TRUSTED NEWS LEADER FOR COTTONWOOD, CAMP VERDE & THE VERDE VALLEY
Sat, April 04

Keeping Your Best

Ever notice how certain plants or vegetables seem to consistently shine in your garden while others seem to struggle at best? Or how that one breed of tomato, squash, or bean naturally thrives while others in the same family give up at the first signs of stress?

All of these traits and individual characteristics help to lend a gardener a hand in choosing which plants they may wish to replant in future seasons. It also lends itself to choosing which plants would be best reserved for saving seeds as well.

If you select those plants you would like to see grace your garden again, and properly save their seeds, you're likely to not only enjoy that same great plant again next year, but also likely to see it improve.

That same plant you liked the first year had the chance to successfully adapt to your particular environment. The next generation born from its seeds will also have those qualities, plus other strengths relayed on from the parent through adaptation.

This same reason is why the seeds saved in a particular area often don't do as well in other places. The message: for the best plants in your area, start saving your own seeds and trading locally with other seed savers.

Now, especially for the novice, the basics of seed saving. For most garden-variety type plants, the biggest hurdle in saving seeds is ensuring their genetic integrity; that is, making sure they didn't cross-pollinate with another variety of the same species. The seeds from a cross-pollinated plant will produce an heir which will likely be un-true to the parent Š it might be an interesting new variety, but not like you were expecting.

For this reason, it is much easier for the gardener new to seed saving to start by saving seeds from plants which are "self-pollinating," especially the ones with "perfect" flowers containing both male and female parts, making instant pollination within the plant easy.

Examples of plants with perfect flowers or are easily self-pollinated include: tomatoes, peppers, eggplant, lettuce, spinach, beans, peas, and other members of these families. While the method of collecting the seeds from these plants may vary, they are as a group the most reliable when it comes to producing a similar next generation.

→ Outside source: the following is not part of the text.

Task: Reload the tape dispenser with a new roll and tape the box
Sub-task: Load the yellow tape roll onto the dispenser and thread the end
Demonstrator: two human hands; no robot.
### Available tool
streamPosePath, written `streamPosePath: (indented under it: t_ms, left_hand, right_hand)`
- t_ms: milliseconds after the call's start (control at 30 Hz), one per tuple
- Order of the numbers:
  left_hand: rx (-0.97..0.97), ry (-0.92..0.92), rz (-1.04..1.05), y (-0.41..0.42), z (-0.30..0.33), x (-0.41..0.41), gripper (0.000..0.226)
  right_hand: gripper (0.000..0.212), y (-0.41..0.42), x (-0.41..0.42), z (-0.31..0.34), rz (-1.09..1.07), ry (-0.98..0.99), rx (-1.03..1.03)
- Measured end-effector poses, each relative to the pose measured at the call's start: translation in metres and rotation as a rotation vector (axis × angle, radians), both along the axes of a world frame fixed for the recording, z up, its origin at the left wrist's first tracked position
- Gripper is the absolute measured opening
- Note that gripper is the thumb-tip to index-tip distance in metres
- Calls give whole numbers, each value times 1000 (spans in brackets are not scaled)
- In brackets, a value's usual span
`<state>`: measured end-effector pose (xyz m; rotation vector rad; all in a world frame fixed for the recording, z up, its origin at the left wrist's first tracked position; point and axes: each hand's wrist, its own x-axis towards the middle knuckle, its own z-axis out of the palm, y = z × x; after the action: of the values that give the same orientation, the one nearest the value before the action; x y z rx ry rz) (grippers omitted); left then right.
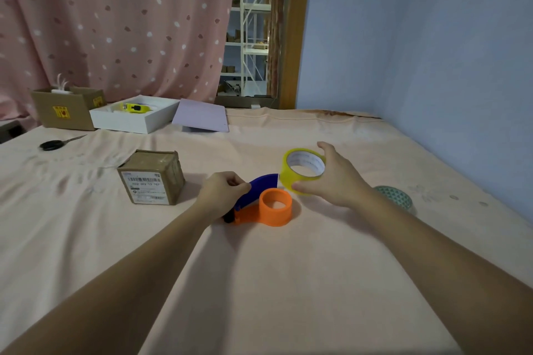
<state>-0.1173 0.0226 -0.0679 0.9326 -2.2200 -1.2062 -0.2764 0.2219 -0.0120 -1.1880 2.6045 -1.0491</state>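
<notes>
My left hand [223, 192] pinches the blue blade guard [264, 184] of the orange tape dispenser [266, 210], which lies on the peach cloth of the table [259, 282]. My right hand [331, 179] grips the yellow tape roll [302, 171] just above its empty round hub. The cardboard box [151, 177] stands left, with free cloth around it.

Bed [288, 282], peach sheet, carried: taped box [151, 177], orange dispenser [266, 212], scissors [56, 143], patterned tape roll [396, 197], white tray [135, 118], open carton [66, 108].
</notes>
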Motion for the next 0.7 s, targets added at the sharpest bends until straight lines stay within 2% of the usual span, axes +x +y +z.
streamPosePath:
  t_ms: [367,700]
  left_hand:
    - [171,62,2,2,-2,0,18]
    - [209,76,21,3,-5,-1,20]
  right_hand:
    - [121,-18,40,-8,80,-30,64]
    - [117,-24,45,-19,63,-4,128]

Seeds from other garden favorites like squashes, melons, cucumbers, broccoli, cabbage, and others can also be saved, but with much more care. Some species require miles of separation between varieties to prevent cross-pollination, while others only need a few hundred feet.

Look up individual varieties in books devoted to seed saving like "Seed to Seed," by Suzanne Ashworth, or on numerous Internet Web sites.

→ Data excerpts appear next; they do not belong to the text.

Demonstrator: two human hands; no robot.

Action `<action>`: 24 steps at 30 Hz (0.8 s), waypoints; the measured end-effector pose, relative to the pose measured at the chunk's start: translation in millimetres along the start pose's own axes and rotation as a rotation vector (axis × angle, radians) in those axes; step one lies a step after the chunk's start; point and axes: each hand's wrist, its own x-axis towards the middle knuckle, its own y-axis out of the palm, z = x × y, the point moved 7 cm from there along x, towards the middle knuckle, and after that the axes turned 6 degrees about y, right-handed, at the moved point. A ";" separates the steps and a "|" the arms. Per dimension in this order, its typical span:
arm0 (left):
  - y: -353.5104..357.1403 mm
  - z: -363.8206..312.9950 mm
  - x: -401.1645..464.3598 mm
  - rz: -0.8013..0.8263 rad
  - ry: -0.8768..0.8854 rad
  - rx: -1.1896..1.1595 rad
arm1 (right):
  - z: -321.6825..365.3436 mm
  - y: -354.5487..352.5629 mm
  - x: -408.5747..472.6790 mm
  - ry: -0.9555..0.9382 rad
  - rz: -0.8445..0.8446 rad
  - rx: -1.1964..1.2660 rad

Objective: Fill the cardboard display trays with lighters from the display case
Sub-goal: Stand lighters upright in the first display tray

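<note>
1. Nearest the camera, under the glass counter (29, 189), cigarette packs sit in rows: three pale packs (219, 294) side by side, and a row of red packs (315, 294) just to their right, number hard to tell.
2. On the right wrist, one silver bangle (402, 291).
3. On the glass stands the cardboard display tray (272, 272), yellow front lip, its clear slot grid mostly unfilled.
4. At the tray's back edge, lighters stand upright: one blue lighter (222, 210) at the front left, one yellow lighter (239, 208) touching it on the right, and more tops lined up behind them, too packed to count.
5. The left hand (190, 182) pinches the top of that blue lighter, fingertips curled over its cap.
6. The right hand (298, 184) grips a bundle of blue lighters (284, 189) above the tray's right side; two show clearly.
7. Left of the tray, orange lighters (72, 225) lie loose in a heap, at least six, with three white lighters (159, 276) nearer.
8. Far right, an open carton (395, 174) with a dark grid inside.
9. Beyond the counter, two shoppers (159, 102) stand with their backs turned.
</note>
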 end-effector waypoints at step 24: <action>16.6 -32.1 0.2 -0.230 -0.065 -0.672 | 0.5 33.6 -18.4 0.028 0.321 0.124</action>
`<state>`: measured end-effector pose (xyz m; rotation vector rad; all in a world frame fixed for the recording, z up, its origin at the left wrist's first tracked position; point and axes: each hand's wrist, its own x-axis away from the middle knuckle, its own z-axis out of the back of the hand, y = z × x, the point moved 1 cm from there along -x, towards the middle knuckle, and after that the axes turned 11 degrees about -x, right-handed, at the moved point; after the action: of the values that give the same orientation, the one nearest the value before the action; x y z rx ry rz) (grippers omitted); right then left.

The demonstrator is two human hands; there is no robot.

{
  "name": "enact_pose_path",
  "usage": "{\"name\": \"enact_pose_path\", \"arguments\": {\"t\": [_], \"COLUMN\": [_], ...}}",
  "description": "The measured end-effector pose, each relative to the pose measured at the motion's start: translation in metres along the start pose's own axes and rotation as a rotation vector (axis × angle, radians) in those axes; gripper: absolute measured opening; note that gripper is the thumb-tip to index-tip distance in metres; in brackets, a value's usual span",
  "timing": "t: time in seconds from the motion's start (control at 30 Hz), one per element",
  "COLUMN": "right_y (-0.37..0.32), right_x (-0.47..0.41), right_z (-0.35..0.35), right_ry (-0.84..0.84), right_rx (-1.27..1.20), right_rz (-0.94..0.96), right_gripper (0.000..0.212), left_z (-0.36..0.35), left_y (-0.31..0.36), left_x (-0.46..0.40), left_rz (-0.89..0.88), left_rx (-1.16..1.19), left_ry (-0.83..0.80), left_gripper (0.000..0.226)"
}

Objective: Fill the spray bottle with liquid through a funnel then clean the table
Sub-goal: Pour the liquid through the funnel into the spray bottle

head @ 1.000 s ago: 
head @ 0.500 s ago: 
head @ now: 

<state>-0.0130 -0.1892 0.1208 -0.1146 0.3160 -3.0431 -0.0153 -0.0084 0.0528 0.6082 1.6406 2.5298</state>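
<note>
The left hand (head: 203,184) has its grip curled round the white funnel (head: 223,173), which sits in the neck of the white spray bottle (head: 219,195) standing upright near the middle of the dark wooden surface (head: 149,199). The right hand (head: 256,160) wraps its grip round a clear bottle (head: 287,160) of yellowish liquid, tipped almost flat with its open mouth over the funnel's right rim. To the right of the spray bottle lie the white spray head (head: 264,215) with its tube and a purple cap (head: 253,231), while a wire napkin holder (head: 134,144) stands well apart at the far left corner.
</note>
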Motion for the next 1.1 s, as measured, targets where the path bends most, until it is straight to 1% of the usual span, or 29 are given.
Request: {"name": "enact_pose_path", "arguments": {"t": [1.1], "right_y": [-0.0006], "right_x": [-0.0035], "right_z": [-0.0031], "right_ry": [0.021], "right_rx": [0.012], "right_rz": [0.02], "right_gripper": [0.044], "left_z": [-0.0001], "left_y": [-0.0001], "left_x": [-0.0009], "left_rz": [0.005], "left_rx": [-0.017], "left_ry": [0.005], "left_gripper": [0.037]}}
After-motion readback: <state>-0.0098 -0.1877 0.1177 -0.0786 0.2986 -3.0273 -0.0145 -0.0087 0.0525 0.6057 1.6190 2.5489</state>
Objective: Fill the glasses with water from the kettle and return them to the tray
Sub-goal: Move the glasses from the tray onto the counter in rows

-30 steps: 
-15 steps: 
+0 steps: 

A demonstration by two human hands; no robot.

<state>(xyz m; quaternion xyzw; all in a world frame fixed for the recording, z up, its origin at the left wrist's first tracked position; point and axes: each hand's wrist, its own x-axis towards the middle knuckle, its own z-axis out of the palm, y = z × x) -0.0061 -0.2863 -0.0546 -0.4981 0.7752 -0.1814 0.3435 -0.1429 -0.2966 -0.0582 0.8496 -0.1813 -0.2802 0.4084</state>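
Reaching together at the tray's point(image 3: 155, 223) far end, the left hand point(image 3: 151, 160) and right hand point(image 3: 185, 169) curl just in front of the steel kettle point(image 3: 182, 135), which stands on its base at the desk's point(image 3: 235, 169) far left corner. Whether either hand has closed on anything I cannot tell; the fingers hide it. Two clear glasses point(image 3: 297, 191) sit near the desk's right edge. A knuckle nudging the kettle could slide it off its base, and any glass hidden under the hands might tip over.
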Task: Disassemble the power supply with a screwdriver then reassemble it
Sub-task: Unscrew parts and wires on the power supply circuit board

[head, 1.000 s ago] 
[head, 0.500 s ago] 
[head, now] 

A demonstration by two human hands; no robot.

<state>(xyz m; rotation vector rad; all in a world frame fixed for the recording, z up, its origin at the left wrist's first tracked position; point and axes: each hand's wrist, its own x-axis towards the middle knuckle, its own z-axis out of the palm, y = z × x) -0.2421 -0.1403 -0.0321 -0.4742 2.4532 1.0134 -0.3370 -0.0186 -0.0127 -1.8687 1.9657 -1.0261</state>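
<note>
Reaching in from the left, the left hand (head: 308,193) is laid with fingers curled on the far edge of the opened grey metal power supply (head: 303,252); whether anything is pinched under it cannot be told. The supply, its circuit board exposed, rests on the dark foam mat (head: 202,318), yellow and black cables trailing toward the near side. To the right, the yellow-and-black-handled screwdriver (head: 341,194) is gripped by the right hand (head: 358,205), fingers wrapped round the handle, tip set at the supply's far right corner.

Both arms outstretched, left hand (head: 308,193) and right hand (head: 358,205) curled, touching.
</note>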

Processing the seeds from mature plants can be divided into two major kinds: wet processing and dry processing. Common sense can be used to figure out which seeds fall into which category. Just imagine how the process would happen naturally in nature.

Seeds found in wet and fleshy fruits such as tomatoes, melons, cucumbers and others would ripen in the fruit, fall to the ground, ferment, then later germinate. Seeds found in plants where the mature seed pods are dry and brittle, usually fall to the ground or blow away and germinate once the right environmental conditions are present.

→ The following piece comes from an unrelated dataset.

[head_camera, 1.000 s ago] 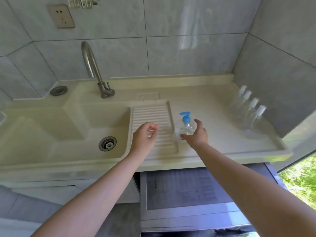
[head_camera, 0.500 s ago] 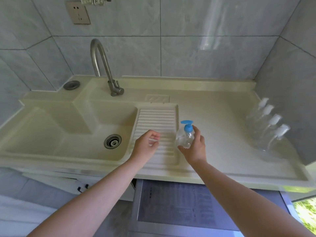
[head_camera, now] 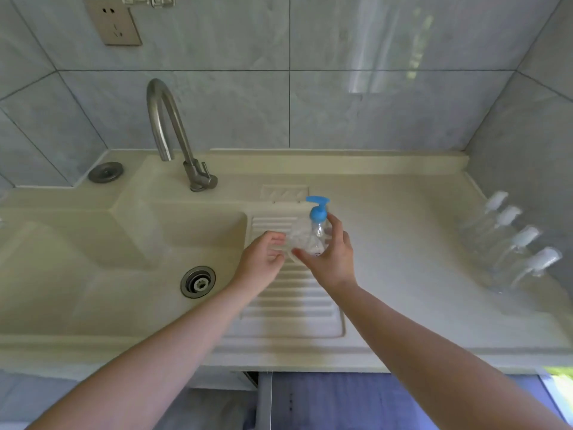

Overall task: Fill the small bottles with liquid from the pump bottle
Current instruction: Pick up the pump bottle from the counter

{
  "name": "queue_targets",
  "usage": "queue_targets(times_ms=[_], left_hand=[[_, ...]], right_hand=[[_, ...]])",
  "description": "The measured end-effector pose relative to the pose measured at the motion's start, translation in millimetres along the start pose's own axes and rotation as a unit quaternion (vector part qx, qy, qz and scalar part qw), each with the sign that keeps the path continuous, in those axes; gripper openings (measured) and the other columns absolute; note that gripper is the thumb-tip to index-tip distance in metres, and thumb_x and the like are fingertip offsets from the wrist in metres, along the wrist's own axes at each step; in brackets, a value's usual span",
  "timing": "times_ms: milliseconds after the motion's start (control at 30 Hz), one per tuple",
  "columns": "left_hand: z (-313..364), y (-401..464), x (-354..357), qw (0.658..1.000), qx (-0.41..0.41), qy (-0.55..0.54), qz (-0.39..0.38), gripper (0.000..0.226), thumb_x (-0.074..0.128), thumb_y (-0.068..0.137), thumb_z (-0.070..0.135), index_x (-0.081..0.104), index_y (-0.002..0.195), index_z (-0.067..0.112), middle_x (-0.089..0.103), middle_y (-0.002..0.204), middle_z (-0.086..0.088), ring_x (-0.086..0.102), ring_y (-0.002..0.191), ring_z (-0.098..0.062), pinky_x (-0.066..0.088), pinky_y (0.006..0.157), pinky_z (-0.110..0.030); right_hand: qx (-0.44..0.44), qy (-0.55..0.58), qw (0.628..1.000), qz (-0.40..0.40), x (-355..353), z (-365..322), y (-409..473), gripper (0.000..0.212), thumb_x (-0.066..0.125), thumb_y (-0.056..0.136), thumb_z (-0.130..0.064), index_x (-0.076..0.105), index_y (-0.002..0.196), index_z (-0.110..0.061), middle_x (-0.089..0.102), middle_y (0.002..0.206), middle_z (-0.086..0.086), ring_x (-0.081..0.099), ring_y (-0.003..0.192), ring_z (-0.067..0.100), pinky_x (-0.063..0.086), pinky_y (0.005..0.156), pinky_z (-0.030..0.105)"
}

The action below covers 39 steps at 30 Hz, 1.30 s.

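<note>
A clear pump bottle with a blue pump head is lifted above the ribbed washboard. My right hand grips its body from the right, fingers curled round it. My left hand is just left of the bottle with curled fingers that touch or nearly touch its lower side; whether it grips the bottle I cannot tell. Several small clear bottles with white caps stand in a row on the counter at the right wall.
A cream sink basin with a metal drain lies to the left. A steel tap rises behind it. Tiled walls close the back and right; a wall socket sits top left.
My right hand has lifted the pump bottle off the counter and carried it left over the washboard. My left hand has closed in on the bottle. The camera has tilted closer.
</note>
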State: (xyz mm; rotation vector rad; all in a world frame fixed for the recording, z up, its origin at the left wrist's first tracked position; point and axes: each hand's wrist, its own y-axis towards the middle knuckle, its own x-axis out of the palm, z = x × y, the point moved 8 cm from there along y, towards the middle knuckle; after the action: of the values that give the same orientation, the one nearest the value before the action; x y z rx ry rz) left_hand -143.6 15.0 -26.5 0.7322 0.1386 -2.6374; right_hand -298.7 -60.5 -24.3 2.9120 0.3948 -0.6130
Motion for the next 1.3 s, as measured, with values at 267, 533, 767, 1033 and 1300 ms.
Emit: queue_targets(times_ms=[267, 533, 767, 1033, 1300], left_hand=[[-27, 67, -44, 0.999, -0.003, -0.054, -0.001, 0.051, 0.059, 0.09, 0.004, 0.05, 0.138, 0.021, 0.057, 0.13, 0.011, 0.064, 0.104, -0.009, 0.051, 0.092, -0.025], [-73, 151, -86, 0.997, -0.043, -0.056, 0.011, 0.048, 0.057, 0.09, 0.004, 0.054, 0.134, 0.022, 0.06, 0.118, 0.018, 0.063, 0.104, -0.005, 0.044, 0.082, -0.01], [-112, 206, -101, 0.988, -0.098, -0.113, 0.022, 0.044, 0.057, 0.089, 0.001, 0.057, 0.13, 0.017, 0.065, 0.124, 0.003, 0.063, 0.105, -0.006, 0.046, 0.088, -0.014], [-137, 229, -100, 0.975, -0.128, -0.181, 0.03, 0.046, 0.056, 0.087, -0.001, 0.058, 0.114, 0.036, 0.063, 0.114, 0.022, 0.057, 0.122, -0.007, 0.042, 0.107, -0.033], [-149, 233, -90, 0.964, -0.154, -0.213, 0.033, 0.08, 0.049, 0.065, 0.041, 0.045, 0.144, 0.031, 0.055, 0.14, 0.011, 0.048, 0.131, -0.003, 0.038, 0.113, -0.039]], right_hand=[[-0.016, -0.025, 1.0, -0.005, 62, -44, 77, 0.096, 0.087, 0.069, -0.035, 0.03, 0.145, -0.039, 0.047, 0.13, 0.002, 0.052, 0.117, 0.014, 0.052, 0.096, 0.036], [-0.011, -0.074, 0.997, -0.016, 138, -51, 160, 0.097, 0.087, 0.069, -0.039, 0.028, 0.146, -0.037, 0.051, 0.129, 0.003, 0.052, 0.115, 0.016, 0.041, 0.085, 0.027], [-0.012, -0.095, 0.994, -0.045, 183, -50, 204, 0.094, 0.084, 0.073, -0.035, 0.027, 0.148, -0.036, 0.051, 0.127, 0.004, 0.048, 0.088, 0.009, 0.048, 0.083, 0.027], [-0.022, -0.111, 0.992, -0.058, 216, -41, 223, 0.092, 0.083, 0.075, -0.035, 0.027, 0.149, -0.034, 0.05, 0.128, 0.003, 0.048, 0.08, 0.0, 0.036, 0.077, 0.019], [-0.03, -0.099, 0.993, -0.063, 230, -30, 230, 0.093, 0.08, 0.077, -0.035, 0.025, 0.152, -0.035, 0.051, 0.128, 0.007, 0.056, 0.114, 0.02, 0.045, 0.092, 0.028]])
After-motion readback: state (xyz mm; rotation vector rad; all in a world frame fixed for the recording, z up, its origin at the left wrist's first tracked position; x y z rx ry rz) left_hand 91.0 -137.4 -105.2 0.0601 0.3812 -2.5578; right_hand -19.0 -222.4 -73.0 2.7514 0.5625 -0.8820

Using these understandings of how nature would propagate herself, can eliminate a lot of the memorizing or guesswork when it comes to seed saving.

For instance, to save the seed from a ripe tomato, you could squeeze the seeds into a jar with the fruit's own juice and allow a few days for the seeds to ferment. Then, add water to the mixture and pour the flesh and other particles out off the top until all that is left is the seeds. Dry the seeds, and store in a cool dry place until you decide the environmental conditions are right.

A similar technique can be use for melons, but due to the confines of their semi-ridged rinds, the process can happen inside the fruits.

I encourage every gardener to experience seed saving, and help preserve our seed heritage. The number of seed varieties available is dwindling, and their diversity will become highly dependent on small time gardeners to prevent special breeds from being lost in history, or genetically modified (topic for another time).